• _Task goal_:
The full data, repeated exactly, is the only answer needed.

________________

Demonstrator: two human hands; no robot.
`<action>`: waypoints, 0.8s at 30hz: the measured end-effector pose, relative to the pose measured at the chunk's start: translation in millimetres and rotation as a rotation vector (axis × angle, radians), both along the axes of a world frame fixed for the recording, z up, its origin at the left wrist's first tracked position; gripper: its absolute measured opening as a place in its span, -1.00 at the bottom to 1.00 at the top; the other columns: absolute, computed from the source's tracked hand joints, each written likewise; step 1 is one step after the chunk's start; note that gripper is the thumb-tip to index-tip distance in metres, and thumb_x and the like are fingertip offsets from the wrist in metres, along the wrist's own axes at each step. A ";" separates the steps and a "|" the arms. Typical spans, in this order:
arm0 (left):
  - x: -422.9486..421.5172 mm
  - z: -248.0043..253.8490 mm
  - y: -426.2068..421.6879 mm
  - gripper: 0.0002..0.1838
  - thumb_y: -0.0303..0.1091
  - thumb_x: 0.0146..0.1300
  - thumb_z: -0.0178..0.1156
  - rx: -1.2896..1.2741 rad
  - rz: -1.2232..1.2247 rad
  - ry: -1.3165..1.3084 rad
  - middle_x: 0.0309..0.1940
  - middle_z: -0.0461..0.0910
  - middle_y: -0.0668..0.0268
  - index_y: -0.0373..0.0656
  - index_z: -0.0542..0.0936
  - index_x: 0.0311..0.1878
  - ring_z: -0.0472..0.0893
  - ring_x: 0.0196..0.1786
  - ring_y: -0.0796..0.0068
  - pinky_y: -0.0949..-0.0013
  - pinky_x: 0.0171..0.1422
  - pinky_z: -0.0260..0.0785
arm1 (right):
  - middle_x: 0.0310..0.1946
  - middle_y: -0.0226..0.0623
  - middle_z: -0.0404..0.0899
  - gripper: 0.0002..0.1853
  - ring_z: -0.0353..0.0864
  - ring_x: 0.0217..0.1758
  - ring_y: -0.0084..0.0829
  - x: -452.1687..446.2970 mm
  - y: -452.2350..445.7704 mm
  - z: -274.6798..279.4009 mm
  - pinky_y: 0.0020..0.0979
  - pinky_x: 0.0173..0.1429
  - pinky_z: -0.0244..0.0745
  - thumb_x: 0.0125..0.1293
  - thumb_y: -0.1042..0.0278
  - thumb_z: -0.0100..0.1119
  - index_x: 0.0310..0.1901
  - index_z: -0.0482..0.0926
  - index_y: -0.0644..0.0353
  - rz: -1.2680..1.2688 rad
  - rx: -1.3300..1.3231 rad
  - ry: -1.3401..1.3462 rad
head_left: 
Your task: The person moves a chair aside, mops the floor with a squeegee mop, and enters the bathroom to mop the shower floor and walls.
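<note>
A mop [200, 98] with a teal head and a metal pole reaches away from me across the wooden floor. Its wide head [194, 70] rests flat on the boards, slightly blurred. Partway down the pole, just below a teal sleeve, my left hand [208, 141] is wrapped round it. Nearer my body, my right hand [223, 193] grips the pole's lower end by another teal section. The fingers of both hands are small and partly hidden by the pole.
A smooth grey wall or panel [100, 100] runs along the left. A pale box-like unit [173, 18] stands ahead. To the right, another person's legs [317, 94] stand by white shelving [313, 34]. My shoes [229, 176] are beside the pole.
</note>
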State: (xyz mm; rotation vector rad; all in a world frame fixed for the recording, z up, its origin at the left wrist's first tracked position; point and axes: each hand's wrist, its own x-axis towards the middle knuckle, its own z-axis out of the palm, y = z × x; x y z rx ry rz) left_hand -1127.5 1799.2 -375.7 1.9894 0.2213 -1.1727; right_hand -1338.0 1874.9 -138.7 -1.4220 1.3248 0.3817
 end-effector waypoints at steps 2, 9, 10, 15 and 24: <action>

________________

• _Task answer_:
Demonstrator: two human hands; no robot.
`<action>`: waypoints, 0.8s at 30hz: the measured end-effector pose, relative to the pose measured at the chunk's start: translation in millimetres and rotation as a rotation vector (axis × angle, radians), both along the axes of a world frame fixed for the recording, z up, its origin at the left wrist's first tracked position; gripper: its absolute measured opening as a place in its span, -1.00 at the bottom to 1.00 at the top; the other columns: absolute, computed from the source's tracked hand joints, each written likewise; step 1 is one step after the chunk's start; note that gripper is the thumb-tip to index-tip distance in metres, and thumb_x and the like are fingertip offsets from the wrist in metres, along the wrist's own axes at each step. A ";" separates the steps and a "|" the arms. Typical spans, in this order:
arm0 (left):
  - x: -422.9486..421.5172 mm
  - z: -248.0043..253.8490 mm
  - y: -426.2068..421.6879 mm
  - gripper: 0.0002..0.1838
  - thumb_y: -0.0303..0.1091
  - thumb_x: 0.0146..0.1300
  - thumb_z: -0.0178..0.1156
  - rx: -1.2896..1.2741 rad
  - rz: -1.2232..1.2247 rad
  - ry: -1.3165..1.3084 rad
  - middle_x: 0.0309..0.1940
  - middle_z: -0.0461..0.0910
  - middle_y: -0.0668..0.0268
  - index_y: -0.0373..0.0656
  - index_z: -0.0542..0.0936
  - index_x: 0.0311..0.1878
  - ring_z: -0.0472..0.0893
  - ring_x: 0.0196..0.1786
  - ring_y: -0.0796..0.0068
  - pinky_y: -0.0949..-0.0013
  - pinky_x: 0.0171..0.1422
  - pinky_z: -0.0260..0.0785
arm1 (right):
  - middle_x: 0.0310..0.1946
  - middle_y: -0.0226..0.0623
  - middle_z: -0.0404..0.0899
  - gripper: 0.0002..0.1853
  - ring_z: -0.0353..0.0864
  - ring_x: 0.0217..0.1758
  - ring_y: -0.0084..0.0829
  - x: -452.1687..446.2970 mm
  - y: -452.2350..445.7704 mm
  - z: -274.6798..279.4009 mm
  - pinky_y: 0.0020..0.0979
  - pinky_x: 0.0173..0.1429
  - pinky_z: -0.0244..0.0745
  - thumb_x: 0.0125..0.1293
  - thumb_y: -0.1042..0.0278
  - thumb_z: -0.0100..0.1119
  - index_x: 0.0310..0.1901
  - index_z: -0.0482..0.0926
  - index_y: -0.0644..0.0353
  - rz: -1.2680..1.2688 rad
  - rx: -1.3300..1.3231 rad
  - ry: -1.3401..1.3462 rad
head_left: 
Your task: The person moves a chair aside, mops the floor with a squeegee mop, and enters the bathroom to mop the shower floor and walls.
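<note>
A mop [200, 98] with a teal head and a metal pole reaches away from me across the wooden floor. Its wide head [194, 70] rests flat on the boards, slightly blurred. Partway down the pole, just below a teal sleeve, my left hand [208, 141] is wrapped round it. Nearer my body, my right hand [223, 193] grips the pole's lower end by another teal section. The fingers of both hands are small and partly hidden by the pole.
A smooth grey wall or panel [100, 100] runs along the left. A pale box-like unit [173, 18] stands ahead. To the right, another person's legs [317, 94] stand by white shelving [313, 34]. My shoes [229, 176] are beside the pole.
</note>
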State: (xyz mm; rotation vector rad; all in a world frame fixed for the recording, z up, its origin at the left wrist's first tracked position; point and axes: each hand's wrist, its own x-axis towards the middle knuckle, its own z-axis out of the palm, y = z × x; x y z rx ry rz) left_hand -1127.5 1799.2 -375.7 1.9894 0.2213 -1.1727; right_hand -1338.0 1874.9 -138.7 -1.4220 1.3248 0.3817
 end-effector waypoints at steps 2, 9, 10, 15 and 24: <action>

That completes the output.